WORK INSTRUCTIONS
Below this line are records; transcribe exactly the lines between the one holding "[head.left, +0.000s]" and the one holding "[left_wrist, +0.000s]", inclusive, and omit the pictures.
#### WORKING DATA
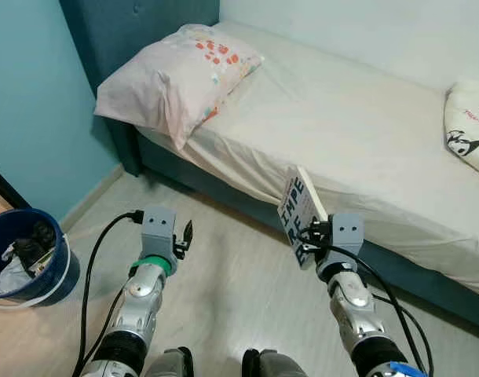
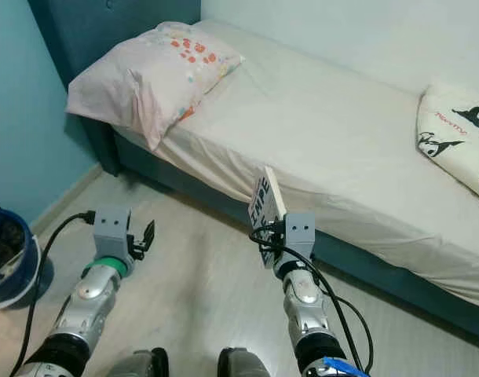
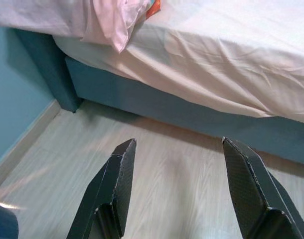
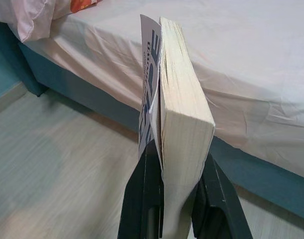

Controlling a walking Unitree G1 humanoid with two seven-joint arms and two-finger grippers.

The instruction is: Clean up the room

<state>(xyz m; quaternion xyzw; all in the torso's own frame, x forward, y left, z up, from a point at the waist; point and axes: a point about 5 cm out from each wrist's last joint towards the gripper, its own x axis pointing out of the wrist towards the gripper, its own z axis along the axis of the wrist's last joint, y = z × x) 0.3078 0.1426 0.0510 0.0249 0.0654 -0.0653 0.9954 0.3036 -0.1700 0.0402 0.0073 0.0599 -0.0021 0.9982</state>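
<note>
Gripping book (image 4: 178, 99) in right claw (image 4: 178, 196) | bed (image 1: 357, 126) | wood floor (image 1: 224, 275)

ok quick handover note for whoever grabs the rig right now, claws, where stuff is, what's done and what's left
Right claw: shut on a paperback book, held upright above the floor just short of the bed.
Left claw: open, empty, hovering over the floor.
Pillow lies at the head of the bed, a cartoon-print cushion at the far end. Blue bin with rubbish stands by the teal wall on the robot's left.
Done: book picked up.
Left: put the book somewhere; the spot is not evident.
</note>
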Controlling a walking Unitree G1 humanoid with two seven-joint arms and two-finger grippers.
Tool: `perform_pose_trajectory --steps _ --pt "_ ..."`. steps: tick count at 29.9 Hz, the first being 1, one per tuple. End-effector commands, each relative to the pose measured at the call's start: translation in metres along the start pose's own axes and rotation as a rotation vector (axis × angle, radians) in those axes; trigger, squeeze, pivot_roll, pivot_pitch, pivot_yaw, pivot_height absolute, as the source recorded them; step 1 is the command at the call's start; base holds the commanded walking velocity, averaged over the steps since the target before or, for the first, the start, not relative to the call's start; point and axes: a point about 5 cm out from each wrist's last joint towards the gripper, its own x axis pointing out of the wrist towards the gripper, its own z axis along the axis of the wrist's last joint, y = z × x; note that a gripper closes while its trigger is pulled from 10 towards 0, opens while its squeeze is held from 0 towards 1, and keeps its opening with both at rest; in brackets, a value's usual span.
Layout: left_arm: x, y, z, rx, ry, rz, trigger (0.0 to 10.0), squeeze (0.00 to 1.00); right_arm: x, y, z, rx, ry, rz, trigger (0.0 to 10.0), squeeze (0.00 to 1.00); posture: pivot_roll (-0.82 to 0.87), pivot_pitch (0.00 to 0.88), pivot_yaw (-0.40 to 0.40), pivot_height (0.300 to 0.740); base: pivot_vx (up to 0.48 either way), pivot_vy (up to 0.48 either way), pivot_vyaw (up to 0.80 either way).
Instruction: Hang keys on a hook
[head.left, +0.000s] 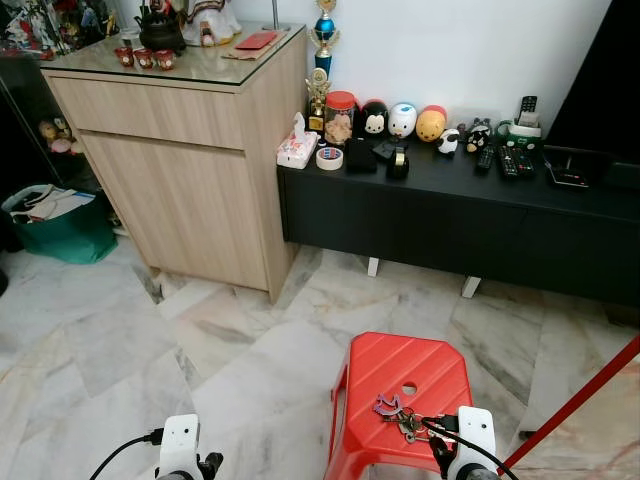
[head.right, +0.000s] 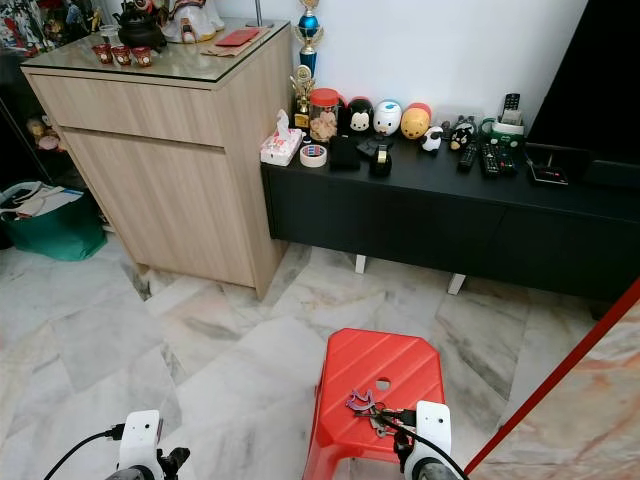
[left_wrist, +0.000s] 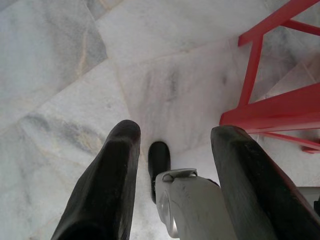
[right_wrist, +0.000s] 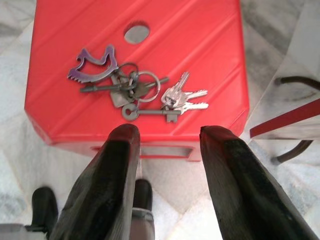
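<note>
A bunch of keys (right_wrist: 135, 95) with a purple metal tag (right_wrist: 94, 65) lies on the top of a red plastic stool (head.left: 400, 375), near its front edge. In the eye views the keys (head.left: 397, 412) sit just ahead of my right wrist. My right gripper (right_wrist: 165, 137) hovers open just short of the stool's edge, nothing between its fingers. My left gripper (left_wrist: 175, 137) hangs open over the marble floor beside the stool's red legs (left_wrist: 255, 75).
A wooden cabinet (head.left: 190, 170) stands at the left and a low black sideboard (head.left: 450, 215) with figurines, tape and remotes runs along the wall. A green bag (head.left: 60, 220) sits at far left. A red rod (head.left: 575, 400) slants at the right.
</note>
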Motion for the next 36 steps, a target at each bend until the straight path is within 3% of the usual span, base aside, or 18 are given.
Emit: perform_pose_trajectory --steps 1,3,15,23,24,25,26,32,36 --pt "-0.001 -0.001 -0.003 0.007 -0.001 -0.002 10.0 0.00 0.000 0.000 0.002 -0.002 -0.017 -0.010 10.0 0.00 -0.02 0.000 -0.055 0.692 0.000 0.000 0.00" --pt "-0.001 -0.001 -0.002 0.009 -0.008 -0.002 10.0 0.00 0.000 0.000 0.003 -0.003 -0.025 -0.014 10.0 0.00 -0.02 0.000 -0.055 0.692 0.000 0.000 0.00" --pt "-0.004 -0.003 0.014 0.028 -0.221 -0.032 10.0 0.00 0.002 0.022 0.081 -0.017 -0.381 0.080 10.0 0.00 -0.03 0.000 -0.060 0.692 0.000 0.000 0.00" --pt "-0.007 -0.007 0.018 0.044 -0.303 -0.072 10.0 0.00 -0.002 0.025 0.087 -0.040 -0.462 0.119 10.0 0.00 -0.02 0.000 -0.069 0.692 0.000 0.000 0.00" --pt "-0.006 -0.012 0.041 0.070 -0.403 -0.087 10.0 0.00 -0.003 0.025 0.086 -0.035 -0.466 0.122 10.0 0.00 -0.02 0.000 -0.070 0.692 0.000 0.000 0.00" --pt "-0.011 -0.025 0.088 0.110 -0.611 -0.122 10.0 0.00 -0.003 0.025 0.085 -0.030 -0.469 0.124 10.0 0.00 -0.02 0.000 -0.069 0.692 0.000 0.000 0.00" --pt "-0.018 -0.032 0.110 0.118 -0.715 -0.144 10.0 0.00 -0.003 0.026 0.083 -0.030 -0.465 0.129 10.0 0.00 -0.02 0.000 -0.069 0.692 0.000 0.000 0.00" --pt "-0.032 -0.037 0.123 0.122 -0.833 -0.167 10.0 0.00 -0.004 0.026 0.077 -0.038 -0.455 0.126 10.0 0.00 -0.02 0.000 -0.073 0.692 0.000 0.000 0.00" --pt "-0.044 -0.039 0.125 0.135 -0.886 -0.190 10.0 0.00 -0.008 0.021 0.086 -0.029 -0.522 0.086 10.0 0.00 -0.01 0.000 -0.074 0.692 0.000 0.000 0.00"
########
ANSWER BELOW
[head.left, +0.000s] 
[head.right, +0.000s] 
[left_wrist, +0.000s] 

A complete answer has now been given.